* _Work to complete_: The reply to the records below should contain exactly the lines from the line with "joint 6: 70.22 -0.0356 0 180" through the line with "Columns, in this", and nothing besides.

(Records from a data source)
=== Section Start ===

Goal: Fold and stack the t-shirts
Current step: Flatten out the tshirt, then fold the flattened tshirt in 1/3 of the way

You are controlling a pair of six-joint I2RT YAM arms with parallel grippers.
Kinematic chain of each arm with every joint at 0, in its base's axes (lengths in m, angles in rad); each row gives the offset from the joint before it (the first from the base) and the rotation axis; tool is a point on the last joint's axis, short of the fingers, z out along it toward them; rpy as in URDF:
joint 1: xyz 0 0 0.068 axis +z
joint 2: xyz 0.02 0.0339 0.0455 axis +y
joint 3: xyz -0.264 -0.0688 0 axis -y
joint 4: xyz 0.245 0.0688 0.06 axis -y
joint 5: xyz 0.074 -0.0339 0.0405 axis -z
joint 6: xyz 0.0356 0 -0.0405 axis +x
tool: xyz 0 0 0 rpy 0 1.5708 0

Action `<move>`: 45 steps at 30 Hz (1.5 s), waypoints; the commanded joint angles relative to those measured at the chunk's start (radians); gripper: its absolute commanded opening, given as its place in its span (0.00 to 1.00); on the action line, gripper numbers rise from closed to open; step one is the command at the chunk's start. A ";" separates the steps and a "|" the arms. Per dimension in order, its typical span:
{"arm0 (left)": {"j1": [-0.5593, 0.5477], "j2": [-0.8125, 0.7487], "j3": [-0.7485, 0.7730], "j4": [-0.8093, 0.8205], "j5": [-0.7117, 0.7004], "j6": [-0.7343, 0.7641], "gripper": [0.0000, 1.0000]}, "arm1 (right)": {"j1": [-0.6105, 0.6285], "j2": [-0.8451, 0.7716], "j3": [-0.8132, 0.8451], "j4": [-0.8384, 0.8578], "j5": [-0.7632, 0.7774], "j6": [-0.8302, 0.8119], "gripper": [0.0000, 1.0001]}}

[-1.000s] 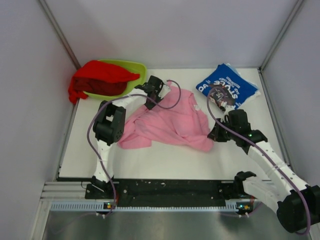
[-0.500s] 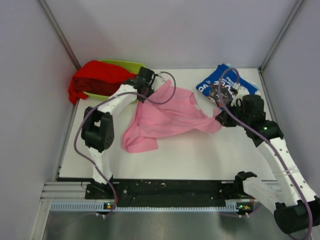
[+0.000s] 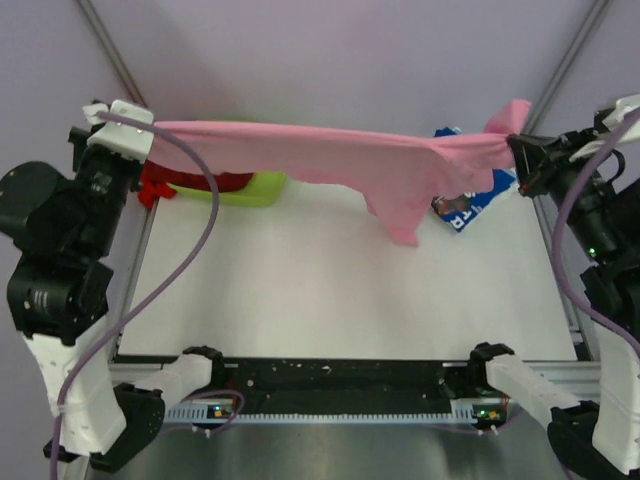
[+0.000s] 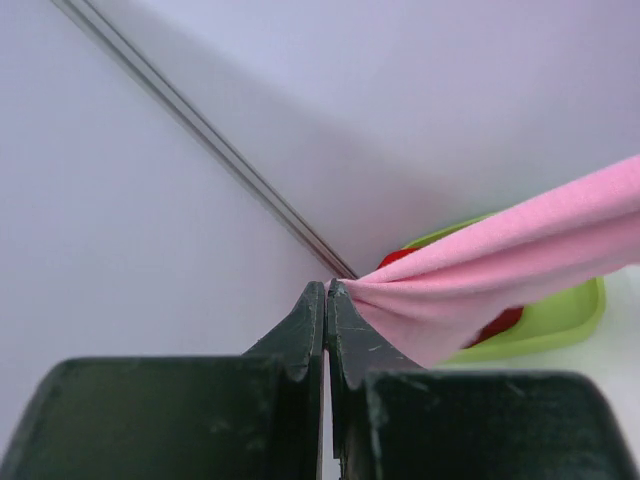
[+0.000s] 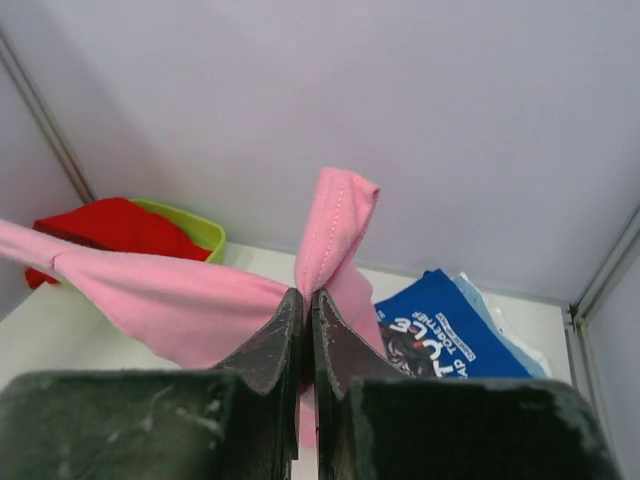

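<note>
Left pincer: jaws pressed together on one end of the pink t-shirt, with cloth bunched between them. Right pincer: clamped the same way on the opposite end, a short tuft standing up past my fingertips.

Item 1, pink t-shirt. It hangs in the air between my two pincers, drawn into a long, nearly taut band. One flap droops nearer the right pincer, and no part that I can see touches the table.
- Change: a second ago it lay crumpled on the table with both pincers low on it. Half a second ago it was only partly raised. Now it is lifted high and pulled wide.
- Reading: I judge the shirt has been opened out so it can be laid flat. No fold has been made in it yet.

Item 2, blue t-shirt. It lies on the table below and beyond my right pincer and appears folded already. It has not moved.

Item 3, red t-shirt. It sits heaped in the lime-green tray, below and beyond my left pincer. It spills over the rim and is not yet folded.

Outlook: two shirts left to fold, and the stack not begun.
</note>
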 commanded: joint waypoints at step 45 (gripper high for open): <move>0.041 0.184 -0.946 0.439 -0.010 0.031 0.00 | -0.011 0.385 -0.629 0.418 -0.090 0.267 0.00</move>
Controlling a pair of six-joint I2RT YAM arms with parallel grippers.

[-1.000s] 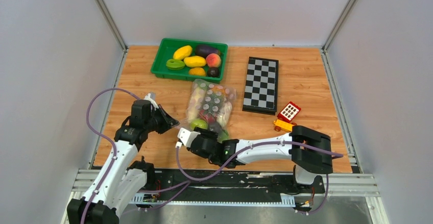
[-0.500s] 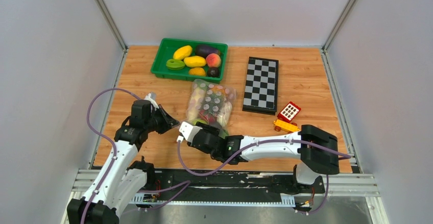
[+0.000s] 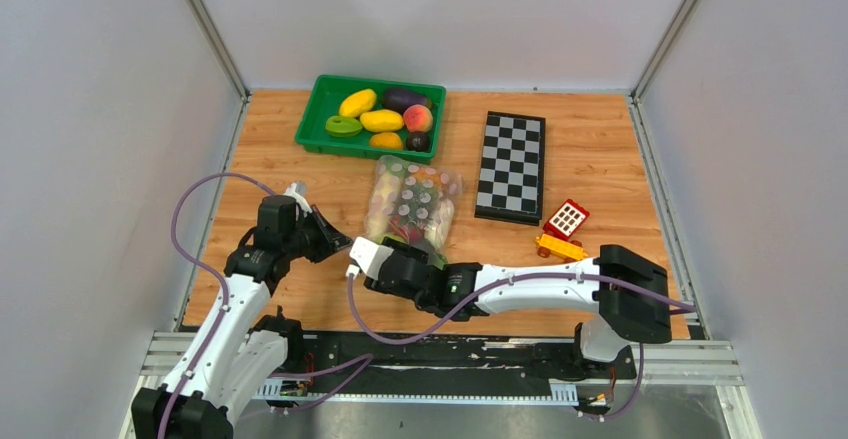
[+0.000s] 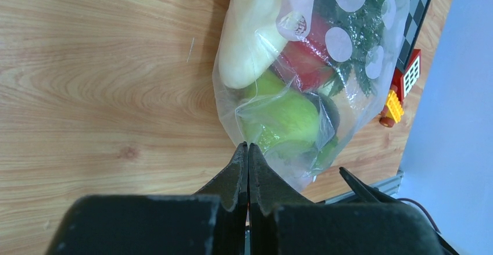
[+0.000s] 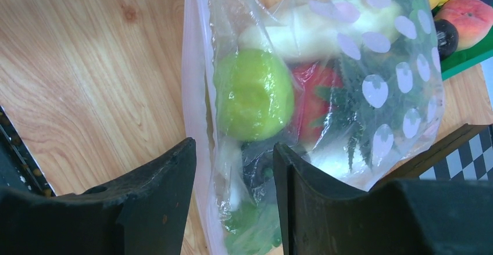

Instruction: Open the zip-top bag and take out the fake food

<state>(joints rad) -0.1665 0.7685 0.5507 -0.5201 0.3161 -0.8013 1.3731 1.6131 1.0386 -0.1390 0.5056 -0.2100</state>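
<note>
One wooden bench (image 3: 600, 159) carries everything, and the largest thing on it that matters is the zip-top bag (image 3: 412, 204). It lies flat near the middle, its long axis running from the arms' side away toward the green tray (image 3: 318, 119), with the chessboard (image 3: 512, 164) well apart on its right. Both arms reach to the bag's near end. The right end effector (image 5: 232, 150) is spread, its two fingers straddling that end from above. The left end effector (image 4: 248, 150) has its fingers pressed together, the tip touching the bag's near left corner; whether any film is caught between them I cannot tell. Inside the bag the green pear (image 5: 253, 95) sits nearest the mouth, with the red apple (image 5: 311, 107), long white radish (image 5: 314, 28) and leafy green piece (image 5: 360, 75) packed beyond it. Smallest, and the thing the next move likely turns on, is the pink zip strip (image 5: 195, 92). It runs across the bag's long axis, along the right end effector's own line, just inside one of its fingers, so the right arm looks better placed to grip it.
</note>
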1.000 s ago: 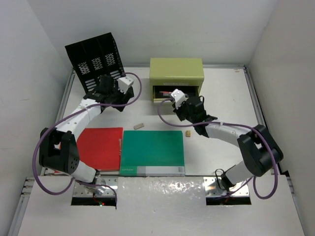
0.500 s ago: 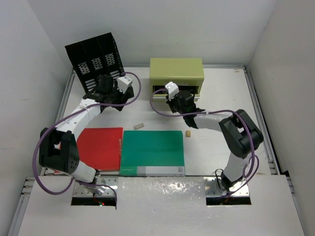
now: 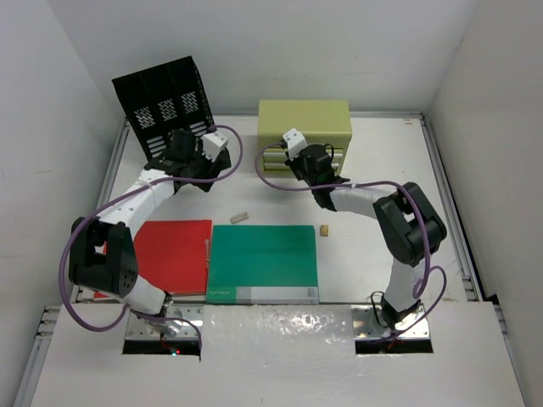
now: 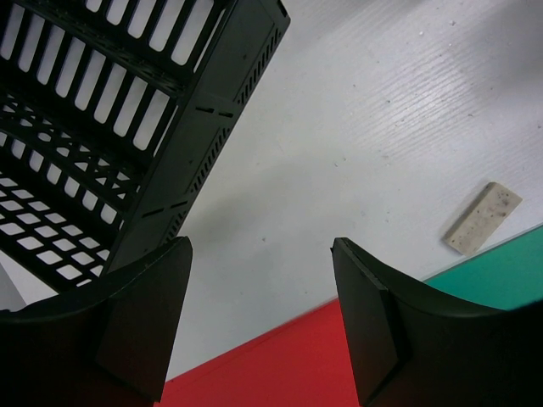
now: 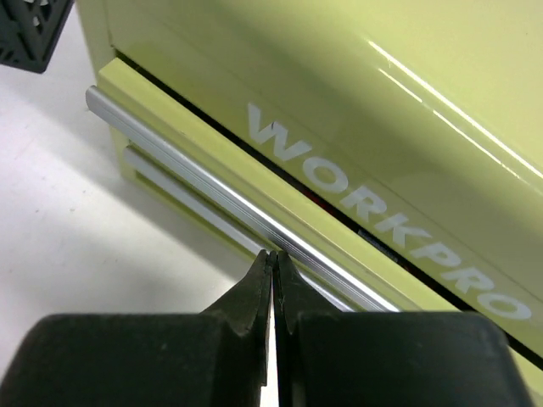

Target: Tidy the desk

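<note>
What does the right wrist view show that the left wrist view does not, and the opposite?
Only right wrist: the olive-green drawer box with WORKPRO lettering and a silver handle; the right claw, shut, tips at that handle. Only left wrist: the red folder, a corner of the green folder, a small beige block; the left claw, open and empty. Both: the white desk and the black mesh rack, just a corner of it in the right wrist view.

The right hand (image 5: 273,254) sits tight against the drawer box (image 3: 305,119) front — no way forward there. Bare worktop (image 3: 390,153) lies open right of the box; the black rack (image 3: 161,102) blocks the far-left corner.
</note>
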Controlling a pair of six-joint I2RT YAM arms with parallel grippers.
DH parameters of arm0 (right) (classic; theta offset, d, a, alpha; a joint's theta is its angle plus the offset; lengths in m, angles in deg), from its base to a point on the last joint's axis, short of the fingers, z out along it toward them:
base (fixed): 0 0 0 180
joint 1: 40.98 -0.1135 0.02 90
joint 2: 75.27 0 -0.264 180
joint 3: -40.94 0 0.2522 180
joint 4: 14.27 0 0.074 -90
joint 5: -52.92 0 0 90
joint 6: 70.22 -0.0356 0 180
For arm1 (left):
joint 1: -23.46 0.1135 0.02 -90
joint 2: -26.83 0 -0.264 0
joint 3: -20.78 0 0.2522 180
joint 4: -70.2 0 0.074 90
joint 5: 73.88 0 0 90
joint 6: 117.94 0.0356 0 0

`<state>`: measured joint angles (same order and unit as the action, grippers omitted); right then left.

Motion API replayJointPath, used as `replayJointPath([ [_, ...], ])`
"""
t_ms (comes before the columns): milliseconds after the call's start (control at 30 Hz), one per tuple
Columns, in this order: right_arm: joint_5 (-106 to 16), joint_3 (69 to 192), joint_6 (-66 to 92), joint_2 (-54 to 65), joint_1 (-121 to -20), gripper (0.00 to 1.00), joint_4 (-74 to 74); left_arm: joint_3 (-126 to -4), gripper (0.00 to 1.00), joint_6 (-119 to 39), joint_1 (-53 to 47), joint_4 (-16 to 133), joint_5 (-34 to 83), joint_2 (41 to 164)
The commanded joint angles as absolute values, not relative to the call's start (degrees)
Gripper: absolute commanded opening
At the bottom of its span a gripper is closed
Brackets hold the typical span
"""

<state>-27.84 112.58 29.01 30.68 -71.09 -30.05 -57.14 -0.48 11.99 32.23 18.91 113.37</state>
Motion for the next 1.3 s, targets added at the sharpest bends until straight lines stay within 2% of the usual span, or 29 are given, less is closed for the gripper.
replayJointPath([
  [0, -26.5, 115.5, 30.0, 31.8, -70.6, 0.00, -32.8, -58.2, 0.66, 0.0, 12.7, 34.0, 18.8, 113.5],
  [767, -24.4, 123.4, 38.1, 37.8, -69.6, 0.00, -28.9, -59.0, 0.65, 0.2, 12.8, 33.1, 18.6, 113.9],
  [967, -32.7, 116.6, 44.2, 33.5, -70.4, 0.01, -29.6, -59.1, 0.66, 0.4, 12.8, 33.0, 18.8, 114.2],
  [1000, -34.3, 113.3, 46.6, 32.5, -70.6, 0.09, -30.4, -59.2, 0.66, 0.4, 12.8, 32.8, 19.0, 114.4],
  [1100, -34.4, 109.2, 52.3, 28.6, -72.2, 0.25, -33.1, -59.3, 0.66, 0.4, 12.8, 32.8, 19.5, 114.5],
  [1133, -33.5, 107.3, 54.0, 27.3, -73.5, 0.39, -33.9, -59.4, 0.66, 0.4, 12.8, 32.6, 19.7, 114.5],
  [1233, -28.7, 104.9, 62.8, 26.8, -76.6, 0.60, -36.3, -59.5, 0.66, 0.6, 12.8, 32.5, 20.7, 114.6],
  [1267, -27.6, 105.3, 66.3, 27.9, -77.0, 0.61, -37.0, -59.5, 0.66, 0.6, 12.8, 32.5, 21.0, 114.7],
])
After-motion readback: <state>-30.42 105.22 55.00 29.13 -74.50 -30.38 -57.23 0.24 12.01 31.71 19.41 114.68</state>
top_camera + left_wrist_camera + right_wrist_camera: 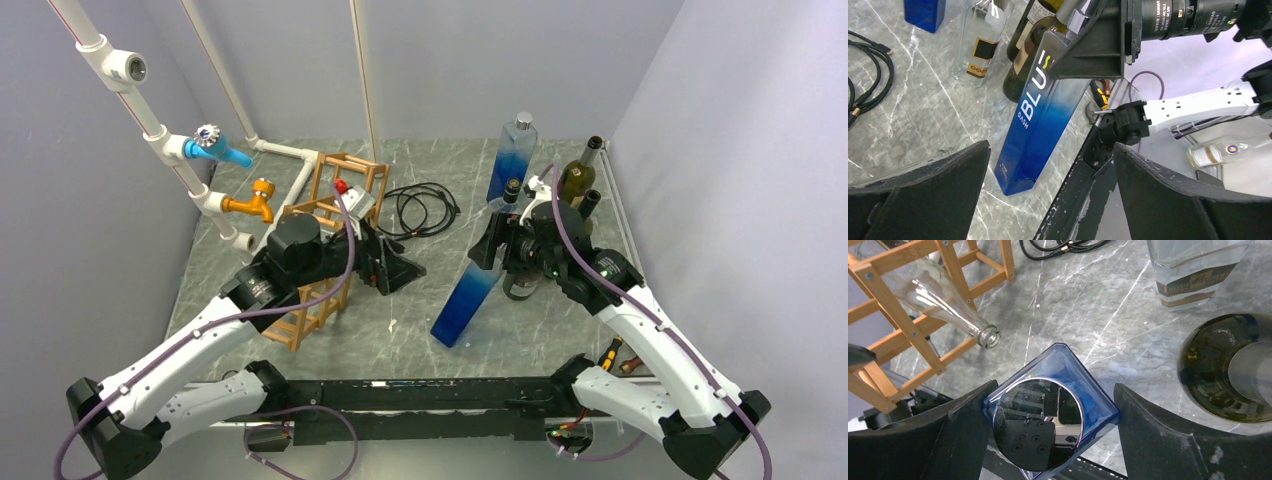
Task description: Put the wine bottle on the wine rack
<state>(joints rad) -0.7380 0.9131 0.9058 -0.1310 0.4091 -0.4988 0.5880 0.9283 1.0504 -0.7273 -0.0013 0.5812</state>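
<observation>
while the wine bottle (468, 298) leans | top clamped in right tool (1053, 390)

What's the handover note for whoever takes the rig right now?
Left gripper: open, empty, near the wine rack.
Right gripper: shut on the top of the blue bottle, which leans with its base on or just above the table, apart from the rack.
Done: bottle gripped. A clear bottle already lies in the rack.
Left: carry the blue bottle over, lay it in a free cell, release.
</observation>
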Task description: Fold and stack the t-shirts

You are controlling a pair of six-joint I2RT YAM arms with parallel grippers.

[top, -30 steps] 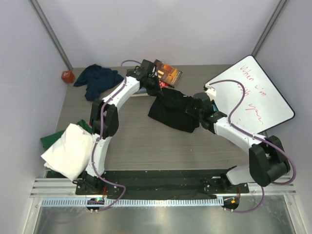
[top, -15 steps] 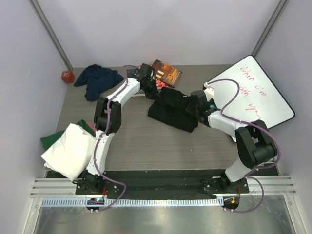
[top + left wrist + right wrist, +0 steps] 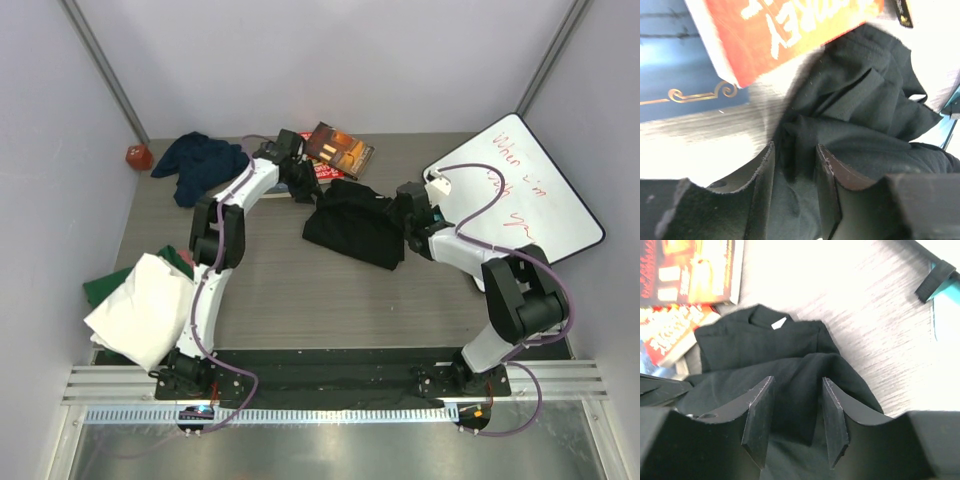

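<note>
Left claw (image 3: 794, 150) drawn back toward books (image 3: 340, 148); right claw (image 3: 797, 382) likewise parted, empty, above black t-shirt (image 3: 355, 225); whiteboard (image 3: 520, 190) inscribed "When i'm".

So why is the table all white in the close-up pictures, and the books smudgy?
Left wrist view: bright light washes out the table, and the red book and blue book are smeared by blur. Right wrist view: the table glares white too; the black shirt stays dark. Top view: evenly lit and sharp.
</note>
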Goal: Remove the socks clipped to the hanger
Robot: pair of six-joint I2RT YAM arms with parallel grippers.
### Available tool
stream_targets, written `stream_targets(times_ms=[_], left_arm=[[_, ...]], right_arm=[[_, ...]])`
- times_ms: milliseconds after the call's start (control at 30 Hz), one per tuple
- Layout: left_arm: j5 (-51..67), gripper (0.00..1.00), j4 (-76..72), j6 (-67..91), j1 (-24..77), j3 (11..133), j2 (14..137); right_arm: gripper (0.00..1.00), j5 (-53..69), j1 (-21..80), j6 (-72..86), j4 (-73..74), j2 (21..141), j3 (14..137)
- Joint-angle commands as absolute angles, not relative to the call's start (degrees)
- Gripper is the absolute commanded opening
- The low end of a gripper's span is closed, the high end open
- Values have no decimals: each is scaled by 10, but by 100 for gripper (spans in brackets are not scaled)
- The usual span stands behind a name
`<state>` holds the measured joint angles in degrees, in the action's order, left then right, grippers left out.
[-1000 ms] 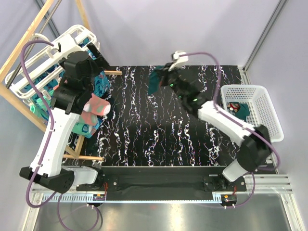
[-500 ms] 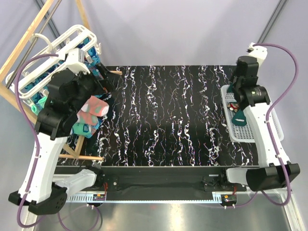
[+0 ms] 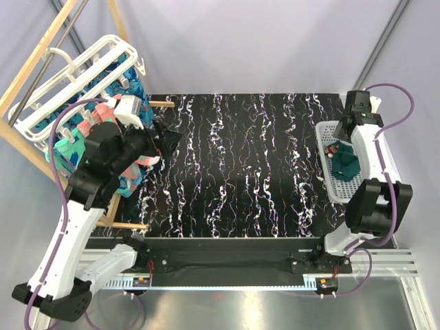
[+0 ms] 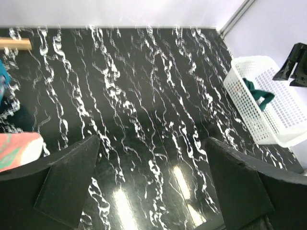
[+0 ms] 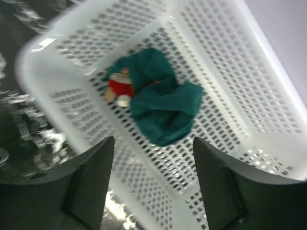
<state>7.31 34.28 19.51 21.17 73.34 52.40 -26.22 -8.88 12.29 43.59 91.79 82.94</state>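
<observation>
In the basket [image 5: 225, 62] a teal sock [image 5: 163, 108] lies under the right gripper [image 5: 152, 143], jaws apart. The left gripper [image 4: 151, 141] gapes empty beside a coral sock [image 4: 17, 148].

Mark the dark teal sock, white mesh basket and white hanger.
Dark teal fabric sock [image 5: 165, 108]: right wrist view, crumpled middle.
White mesh plastic basket [image 5: 225, 62]: right wrist view, bare mesh.
White plastic drying hanger [image 3: 103, 49]: top view, frame bar.
</observation>
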Motion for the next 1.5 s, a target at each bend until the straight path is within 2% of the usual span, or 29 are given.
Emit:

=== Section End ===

* _Exercise solution_:
joint 6: 70.22 -0.0356 0 180
For arm1 (left):
joint 1: -23.46 0.1135 0.02 -90
joint 2: -26.83 0 -0.264 0
joint 3: -20.78 0 0.2522 180
joint 4: -70.2 0 0.074 90
joint 5: 73.88 0 0 90
joint 6: 117.94 0.0356 0 0

`<state>`: measured joint angles (same order and unit as the action, grippers omitted); right then left.

Motion API replayJointPath, used as `replayJointPath([ [_, ...], ])`
"""
t_ms (comes before the columns): milliseconds after the call's start (control at 30 Hz), one per tuple
Columns, in this order: right_arm: joint_5 (-106 to 16), joint_3 (69 to 192), joint_6 (-66 to 92), joint_2 (-54 to 65), joint_1 (-121 to -20), gripper (0.00 to 1.00), joint_4 (-74 to 74); left_arm: joint_3 (-126 to -4), gripper (0.00 to 1.00), joint_6 (-119 to 39), joint_1 (-53 to 47), joint_4 (-16 to 133), joint_5 (-34 to 83), joint_2 (41 to 164)

That was the complete answer.